I am working on a system in which hash problems will be a problem. Essentially, there is a system that references elements in a hash table + tree structure. However, the system in question first compiles text files containing paths in the structure into a binary file containing hashed values. This is done for performance reasons. However, due to these collisions, it is very bad, because the structure cannot store 2 elements with the same hash function value; the part requesting the item will not have enough information to find out which one is needed.

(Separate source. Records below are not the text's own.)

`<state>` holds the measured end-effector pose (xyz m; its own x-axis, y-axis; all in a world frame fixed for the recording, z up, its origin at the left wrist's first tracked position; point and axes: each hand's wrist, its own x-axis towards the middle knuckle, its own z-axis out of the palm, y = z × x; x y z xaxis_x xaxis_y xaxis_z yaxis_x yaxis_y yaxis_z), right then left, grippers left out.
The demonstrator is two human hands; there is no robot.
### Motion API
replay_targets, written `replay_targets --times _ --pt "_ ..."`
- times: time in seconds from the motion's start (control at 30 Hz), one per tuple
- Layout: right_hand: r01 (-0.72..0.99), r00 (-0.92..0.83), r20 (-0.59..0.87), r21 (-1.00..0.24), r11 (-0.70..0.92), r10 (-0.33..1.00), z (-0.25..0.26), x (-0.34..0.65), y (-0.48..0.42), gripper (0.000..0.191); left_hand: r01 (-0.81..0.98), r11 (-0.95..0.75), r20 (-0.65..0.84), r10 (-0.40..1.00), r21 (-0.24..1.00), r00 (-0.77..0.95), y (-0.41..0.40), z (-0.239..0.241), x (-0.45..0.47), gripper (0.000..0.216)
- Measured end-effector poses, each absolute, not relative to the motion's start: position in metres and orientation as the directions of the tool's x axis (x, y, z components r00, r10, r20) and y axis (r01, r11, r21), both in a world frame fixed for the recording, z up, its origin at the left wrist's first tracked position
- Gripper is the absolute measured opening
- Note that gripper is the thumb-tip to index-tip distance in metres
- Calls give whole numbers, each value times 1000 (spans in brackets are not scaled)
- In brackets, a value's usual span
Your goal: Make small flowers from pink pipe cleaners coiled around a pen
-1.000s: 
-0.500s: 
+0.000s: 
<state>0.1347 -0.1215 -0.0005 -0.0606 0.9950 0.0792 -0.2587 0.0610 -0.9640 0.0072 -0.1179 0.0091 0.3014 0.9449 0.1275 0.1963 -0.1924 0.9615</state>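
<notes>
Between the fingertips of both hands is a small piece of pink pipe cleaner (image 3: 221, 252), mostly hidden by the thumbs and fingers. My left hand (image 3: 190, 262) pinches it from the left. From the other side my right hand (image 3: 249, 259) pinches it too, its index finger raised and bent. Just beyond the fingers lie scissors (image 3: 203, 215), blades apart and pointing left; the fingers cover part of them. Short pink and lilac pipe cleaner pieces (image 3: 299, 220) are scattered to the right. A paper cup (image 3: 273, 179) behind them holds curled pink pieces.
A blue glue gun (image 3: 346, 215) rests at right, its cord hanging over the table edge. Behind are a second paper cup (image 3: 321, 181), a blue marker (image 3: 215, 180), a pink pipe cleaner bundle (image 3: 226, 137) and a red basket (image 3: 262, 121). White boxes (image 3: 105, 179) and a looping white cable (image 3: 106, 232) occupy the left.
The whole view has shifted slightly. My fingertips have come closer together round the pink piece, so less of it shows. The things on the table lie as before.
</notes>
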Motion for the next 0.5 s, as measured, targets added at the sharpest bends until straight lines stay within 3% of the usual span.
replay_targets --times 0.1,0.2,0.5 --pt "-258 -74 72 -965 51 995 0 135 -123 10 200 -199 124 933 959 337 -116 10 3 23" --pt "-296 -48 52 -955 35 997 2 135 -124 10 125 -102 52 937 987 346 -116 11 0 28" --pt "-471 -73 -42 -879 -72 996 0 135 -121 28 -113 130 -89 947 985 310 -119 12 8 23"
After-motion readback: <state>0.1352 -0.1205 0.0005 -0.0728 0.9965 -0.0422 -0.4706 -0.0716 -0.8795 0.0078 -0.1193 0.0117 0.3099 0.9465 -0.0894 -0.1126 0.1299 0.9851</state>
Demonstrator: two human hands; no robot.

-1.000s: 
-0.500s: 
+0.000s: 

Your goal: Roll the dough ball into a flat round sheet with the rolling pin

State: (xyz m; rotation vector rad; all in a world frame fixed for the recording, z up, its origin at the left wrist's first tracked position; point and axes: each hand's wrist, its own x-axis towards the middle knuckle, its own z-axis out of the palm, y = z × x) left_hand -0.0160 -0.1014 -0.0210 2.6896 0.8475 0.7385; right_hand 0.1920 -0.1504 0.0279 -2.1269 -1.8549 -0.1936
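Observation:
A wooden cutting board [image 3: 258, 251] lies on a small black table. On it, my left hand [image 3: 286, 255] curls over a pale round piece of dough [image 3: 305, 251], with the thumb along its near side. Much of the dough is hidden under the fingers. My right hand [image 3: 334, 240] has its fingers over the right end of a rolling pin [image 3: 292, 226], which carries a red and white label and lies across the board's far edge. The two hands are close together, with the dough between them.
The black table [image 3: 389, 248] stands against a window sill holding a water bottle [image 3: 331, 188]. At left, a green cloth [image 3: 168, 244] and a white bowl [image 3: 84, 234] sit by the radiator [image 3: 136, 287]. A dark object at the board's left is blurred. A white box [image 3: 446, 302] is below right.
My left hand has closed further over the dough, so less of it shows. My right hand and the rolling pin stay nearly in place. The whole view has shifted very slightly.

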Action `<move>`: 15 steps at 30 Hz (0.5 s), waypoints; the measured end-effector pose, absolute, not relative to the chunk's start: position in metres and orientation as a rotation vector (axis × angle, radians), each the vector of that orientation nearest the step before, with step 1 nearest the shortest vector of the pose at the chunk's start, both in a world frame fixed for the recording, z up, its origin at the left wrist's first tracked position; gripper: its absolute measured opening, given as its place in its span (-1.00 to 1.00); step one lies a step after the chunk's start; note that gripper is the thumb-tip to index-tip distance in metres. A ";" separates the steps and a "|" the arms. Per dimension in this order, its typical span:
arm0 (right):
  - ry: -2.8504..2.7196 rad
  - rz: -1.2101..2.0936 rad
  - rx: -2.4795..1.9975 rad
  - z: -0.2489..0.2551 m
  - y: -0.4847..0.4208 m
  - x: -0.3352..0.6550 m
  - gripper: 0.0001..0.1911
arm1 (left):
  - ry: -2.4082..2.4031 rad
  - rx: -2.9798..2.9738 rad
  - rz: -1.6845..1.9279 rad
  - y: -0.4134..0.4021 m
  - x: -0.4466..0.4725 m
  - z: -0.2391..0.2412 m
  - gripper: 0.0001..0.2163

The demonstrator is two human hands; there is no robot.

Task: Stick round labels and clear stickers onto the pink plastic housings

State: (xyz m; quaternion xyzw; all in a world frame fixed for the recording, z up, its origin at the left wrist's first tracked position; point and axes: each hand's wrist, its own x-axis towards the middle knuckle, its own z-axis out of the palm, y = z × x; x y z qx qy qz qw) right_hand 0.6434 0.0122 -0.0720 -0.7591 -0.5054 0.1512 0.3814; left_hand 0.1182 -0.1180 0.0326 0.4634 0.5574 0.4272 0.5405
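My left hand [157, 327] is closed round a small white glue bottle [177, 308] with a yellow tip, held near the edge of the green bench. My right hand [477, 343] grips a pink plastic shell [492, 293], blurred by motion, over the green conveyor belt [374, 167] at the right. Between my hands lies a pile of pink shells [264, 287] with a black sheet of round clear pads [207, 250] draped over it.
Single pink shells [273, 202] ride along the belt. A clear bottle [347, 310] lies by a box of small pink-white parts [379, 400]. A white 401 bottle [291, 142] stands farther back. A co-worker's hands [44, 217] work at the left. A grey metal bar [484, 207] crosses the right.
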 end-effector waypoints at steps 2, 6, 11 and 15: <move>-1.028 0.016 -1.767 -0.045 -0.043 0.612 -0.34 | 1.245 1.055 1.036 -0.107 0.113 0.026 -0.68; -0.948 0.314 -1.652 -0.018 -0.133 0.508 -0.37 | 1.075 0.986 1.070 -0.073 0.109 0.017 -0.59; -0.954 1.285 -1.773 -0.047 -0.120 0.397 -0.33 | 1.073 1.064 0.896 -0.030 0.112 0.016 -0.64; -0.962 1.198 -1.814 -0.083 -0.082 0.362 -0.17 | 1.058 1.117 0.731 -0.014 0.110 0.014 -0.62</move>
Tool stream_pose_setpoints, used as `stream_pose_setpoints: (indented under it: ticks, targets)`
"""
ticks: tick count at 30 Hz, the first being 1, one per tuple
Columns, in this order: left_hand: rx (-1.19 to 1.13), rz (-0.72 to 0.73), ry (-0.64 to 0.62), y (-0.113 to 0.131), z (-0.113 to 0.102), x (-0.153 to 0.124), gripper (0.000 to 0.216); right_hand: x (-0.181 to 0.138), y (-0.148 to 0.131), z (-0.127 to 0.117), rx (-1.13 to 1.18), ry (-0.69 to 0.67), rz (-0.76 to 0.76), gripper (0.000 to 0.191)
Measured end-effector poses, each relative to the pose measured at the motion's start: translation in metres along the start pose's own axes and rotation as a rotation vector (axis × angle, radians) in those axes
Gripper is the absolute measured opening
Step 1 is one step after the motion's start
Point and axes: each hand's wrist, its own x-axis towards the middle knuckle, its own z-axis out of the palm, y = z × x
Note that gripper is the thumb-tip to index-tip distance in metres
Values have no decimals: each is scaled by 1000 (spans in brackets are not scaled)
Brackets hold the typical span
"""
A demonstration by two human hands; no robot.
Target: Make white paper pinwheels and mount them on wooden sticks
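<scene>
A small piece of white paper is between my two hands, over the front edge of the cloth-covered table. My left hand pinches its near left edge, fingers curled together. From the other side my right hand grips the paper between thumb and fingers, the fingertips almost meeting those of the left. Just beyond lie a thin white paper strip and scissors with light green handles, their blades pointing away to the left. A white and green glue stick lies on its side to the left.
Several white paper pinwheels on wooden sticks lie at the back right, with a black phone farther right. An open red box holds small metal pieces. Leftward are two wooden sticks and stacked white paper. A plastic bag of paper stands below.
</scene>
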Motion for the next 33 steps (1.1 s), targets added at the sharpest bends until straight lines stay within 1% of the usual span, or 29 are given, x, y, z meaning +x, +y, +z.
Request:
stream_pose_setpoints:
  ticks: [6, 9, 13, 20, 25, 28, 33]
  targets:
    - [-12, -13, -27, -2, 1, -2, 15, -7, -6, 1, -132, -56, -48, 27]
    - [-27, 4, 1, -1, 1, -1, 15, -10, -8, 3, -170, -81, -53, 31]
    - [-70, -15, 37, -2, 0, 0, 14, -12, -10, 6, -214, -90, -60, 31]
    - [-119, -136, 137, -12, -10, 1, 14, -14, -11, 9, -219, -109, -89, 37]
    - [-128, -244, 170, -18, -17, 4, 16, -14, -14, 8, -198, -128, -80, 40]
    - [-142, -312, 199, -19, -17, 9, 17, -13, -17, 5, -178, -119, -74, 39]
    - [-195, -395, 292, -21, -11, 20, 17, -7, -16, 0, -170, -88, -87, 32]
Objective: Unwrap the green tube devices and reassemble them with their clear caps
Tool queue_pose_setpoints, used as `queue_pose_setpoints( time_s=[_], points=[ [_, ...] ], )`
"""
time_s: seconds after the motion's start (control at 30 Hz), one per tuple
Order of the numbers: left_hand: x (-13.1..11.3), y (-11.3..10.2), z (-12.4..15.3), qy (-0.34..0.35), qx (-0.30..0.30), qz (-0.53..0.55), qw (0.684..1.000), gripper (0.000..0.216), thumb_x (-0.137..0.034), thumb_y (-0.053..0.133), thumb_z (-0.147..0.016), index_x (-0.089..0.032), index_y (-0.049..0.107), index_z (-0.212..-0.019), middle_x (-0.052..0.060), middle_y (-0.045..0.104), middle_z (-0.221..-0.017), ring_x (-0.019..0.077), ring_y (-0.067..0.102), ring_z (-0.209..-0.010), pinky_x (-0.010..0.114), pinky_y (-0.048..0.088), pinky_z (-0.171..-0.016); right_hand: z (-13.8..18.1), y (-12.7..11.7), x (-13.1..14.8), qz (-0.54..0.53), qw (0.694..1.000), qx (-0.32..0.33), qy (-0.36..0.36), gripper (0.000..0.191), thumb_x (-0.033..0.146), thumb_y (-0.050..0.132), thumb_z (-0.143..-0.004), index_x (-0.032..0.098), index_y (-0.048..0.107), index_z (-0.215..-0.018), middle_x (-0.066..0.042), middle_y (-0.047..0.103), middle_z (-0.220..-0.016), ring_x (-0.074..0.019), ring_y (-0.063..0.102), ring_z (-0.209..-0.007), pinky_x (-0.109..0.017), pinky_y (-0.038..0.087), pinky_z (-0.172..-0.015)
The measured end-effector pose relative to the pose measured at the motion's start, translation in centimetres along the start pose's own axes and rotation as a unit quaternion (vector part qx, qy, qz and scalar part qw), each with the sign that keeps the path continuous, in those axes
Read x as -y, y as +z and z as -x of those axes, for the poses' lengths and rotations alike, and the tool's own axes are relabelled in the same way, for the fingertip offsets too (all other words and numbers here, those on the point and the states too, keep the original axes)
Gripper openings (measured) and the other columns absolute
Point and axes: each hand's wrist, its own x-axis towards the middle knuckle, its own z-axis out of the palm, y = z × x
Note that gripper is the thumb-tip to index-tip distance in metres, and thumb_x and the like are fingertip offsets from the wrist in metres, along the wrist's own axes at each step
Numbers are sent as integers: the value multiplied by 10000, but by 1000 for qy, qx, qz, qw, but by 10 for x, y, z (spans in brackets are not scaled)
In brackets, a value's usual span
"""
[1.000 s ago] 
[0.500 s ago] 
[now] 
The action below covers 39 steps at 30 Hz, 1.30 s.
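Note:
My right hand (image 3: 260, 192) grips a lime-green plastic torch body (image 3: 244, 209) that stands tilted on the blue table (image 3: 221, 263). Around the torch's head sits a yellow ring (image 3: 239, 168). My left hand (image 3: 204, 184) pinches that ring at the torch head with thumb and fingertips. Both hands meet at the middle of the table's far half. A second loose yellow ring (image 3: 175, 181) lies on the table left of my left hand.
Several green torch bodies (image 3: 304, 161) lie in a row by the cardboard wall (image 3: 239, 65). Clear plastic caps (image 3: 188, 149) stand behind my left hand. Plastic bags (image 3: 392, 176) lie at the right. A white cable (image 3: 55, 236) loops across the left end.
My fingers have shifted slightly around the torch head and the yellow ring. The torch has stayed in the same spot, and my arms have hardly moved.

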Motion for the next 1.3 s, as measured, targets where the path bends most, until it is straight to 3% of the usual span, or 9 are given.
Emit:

My initial thought is that 2 hashes, using two different algorithms or the same algorithm twice, with 2 salts will be more resistant to collision. Two elements having the same hash for different hashing algorithms would be very unlikely.
I was hoping to keep the 32-bit hash value for space reasons, so I decided to switch to using two 16-bit algorithms instead of one 32-bit algorithm. But that would not increase the range of possible values of the hash function ...
I know that switching to two 32-bit hashes would be more resistant to collision, but I wonder if switching to 2 16-bit hashes can have at least some gain over one 32-bit hash? I am not the most mathematically inclined person, so I don’t even know how to start checking the answer, but to impose force on him ...
Some background in the system:
Elements are given to the names of people, they are not random strings and usually consist of words, letters and numbers without spaces. This is a nested hash structure, so if you have something like {a => {b => {c => 'blah'}}}, you get the value "blah", getting the value a / b / c compiled the request will have 3 hash values in the immediate sequence, hash values a, b, and then c.
The problem only occurs in a collision at a given level. The clash between the element at the upper level and lower level is good. You can have {a => {a => {...}}}, almost guaranteeing collisions that are at different levels (no problem).
In practice, any given level is likely to have less than 100 values for the hash, and none of them will duplicate at the same level.
To test the hashing algorithm that I accepted (forgot which one, but I didn’t invent it), I downloaded the entire list of CPAN Perl modules, divided all namespaces / modules into unique words, and finally hashed everyone who looked for collisions, I ran into 0 collisions. This means that the algorithm has a different hash value for each unique word in the CPAN name list (or that I did it wrong). It sounds good enough to me, but it still grumbles in my brain.